Get an Exercise Ball to Sit On

While these are highly recommended for laboring with if you’re opting for a natural birth, using one while pregnant can be a huge lifesaver.  I just got one of these and am sad I didn’t have one with my previous pregnancies.  Just sitting on the exercise ball takes so much pressure off your pelvic region and you will feel almost immediate relief.  Instead of sitting on the couch at night, I’ve been sitting on this ball instead and it has helped my discomfort so much.  Just make sure to get the right size for your height.  You want your legs to be a 90 degree angle when sitting.

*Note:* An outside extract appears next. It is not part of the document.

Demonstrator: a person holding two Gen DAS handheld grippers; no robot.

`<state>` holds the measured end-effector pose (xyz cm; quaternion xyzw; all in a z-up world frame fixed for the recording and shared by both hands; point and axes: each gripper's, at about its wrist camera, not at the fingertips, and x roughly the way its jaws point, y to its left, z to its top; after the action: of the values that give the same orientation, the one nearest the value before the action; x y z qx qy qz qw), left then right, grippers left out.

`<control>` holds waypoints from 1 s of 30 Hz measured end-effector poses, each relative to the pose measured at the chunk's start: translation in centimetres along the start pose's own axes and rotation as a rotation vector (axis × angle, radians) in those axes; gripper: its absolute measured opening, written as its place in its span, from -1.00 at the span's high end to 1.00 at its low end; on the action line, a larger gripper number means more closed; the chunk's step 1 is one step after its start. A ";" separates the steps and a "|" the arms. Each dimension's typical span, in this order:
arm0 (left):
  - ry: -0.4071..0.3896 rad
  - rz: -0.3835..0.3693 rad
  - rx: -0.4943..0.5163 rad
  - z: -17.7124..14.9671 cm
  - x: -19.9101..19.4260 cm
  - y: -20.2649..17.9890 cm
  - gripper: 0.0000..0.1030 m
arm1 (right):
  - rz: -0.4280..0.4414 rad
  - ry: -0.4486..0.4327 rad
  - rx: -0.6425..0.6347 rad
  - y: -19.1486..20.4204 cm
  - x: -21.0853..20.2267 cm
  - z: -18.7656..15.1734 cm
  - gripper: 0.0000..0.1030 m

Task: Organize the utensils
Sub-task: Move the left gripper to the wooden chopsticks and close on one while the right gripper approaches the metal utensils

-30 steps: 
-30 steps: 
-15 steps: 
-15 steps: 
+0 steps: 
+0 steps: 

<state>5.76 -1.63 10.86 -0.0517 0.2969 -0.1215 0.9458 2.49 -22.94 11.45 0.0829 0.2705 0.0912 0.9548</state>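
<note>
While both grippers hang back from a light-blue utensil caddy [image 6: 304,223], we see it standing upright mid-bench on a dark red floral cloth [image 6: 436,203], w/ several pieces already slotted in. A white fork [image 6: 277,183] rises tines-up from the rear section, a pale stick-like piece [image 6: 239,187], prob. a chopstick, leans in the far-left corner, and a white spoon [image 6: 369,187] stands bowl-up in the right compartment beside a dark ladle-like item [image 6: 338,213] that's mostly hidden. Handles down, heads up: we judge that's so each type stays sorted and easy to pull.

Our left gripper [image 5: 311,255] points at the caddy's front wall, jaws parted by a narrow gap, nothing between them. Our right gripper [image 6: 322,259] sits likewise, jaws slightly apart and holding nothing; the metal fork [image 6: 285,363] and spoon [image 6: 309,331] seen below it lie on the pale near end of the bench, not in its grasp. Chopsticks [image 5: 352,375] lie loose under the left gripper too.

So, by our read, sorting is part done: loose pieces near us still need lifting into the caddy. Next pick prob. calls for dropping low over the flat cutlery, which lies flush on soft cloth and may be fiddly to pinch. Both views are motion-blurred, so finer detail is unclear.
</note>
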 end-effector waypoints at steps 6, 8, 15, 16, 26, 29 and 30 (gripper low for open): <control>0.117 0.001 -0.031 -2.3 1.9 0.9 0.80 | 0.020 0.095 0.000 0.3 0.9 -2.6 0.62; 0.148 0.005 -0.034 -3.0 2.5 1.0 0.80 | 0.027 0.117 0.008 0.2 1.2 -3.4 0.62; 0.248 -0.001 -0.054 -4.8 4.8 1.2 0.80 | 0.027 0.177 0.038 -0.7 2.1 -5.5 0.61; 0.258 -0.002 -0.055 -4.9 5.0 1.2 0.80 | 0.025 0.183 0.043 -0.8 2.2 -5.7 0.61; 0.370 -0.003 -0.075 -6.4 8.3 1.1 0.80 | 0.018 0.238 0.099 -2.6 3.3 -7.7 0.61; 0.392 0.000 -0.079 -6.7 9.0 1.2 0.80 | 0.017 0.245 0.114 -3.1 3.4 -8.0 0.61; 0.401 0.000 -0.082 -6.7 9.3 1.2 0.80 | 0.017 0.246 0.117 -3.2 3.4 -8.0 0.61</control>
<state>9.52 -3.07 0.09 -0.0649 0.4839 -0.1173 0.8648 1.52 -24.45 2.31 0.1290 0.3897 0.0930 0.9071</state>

Take Digestive Enzymes on an Empty Stomach

This one may seem a bit unorthodox but there is a lot of research in sports medicine that taking digestive enzymes on an empty stomach (not for the food support aspect), can help support connective tissue like ligaments and muscles.  Not only is supporting connective tissues important while growing another human, but if there is even a small chance that it can help my stretching and growing ligaments in pregnancy, I am all for that.  My favorite ones are from doTERRA, called Terrazyme since they are all natural.  I’ve been taking 3 a day in the morning on an empty stomach before breakfast and so far I do feel like my round ligament pains have been decreased. 

digestive enzymes
Source: doTERRA

Get a Prenatal Massage

This is a great idea for any pregnant lady, ligament/pelvic pain or not.  But if you can find a spa that offers prenatal massages where you can lay on your stomach with the help of a special table or pillow where your belly lays in, it is pure heaven!  Being able to lay on my stomach and get my lower back and hips massaged has helped tremendously.  You could also consider getting a special inflatable pillow that allows you to lay belly down at home to help take pressure off. 

Use a Supportive Pregnancy or Body Pillow 

Having good support between your legs at night is key to help keep your hips and pelvis supported.  One of the most painful things for me at night is switching from side to side. Keeping your legs/knees tightly together while flipping over will help minimize the discomfort while sleeping too.  Since I don’t like the huge ‘U’ shaped pregnancy pillows, my favorite is the Boppy pregnancy pillow. 

Hopefully some of these ideas help give you some relieve soon, but honestly, the only thing that will fully alleviate all of your discomfort is to deliver your baby.  But as a mom who has experienced this 3 times now, once you hold that little babe in your arms, all of that pain suddenly feels like a distant memory and it is totally worth it!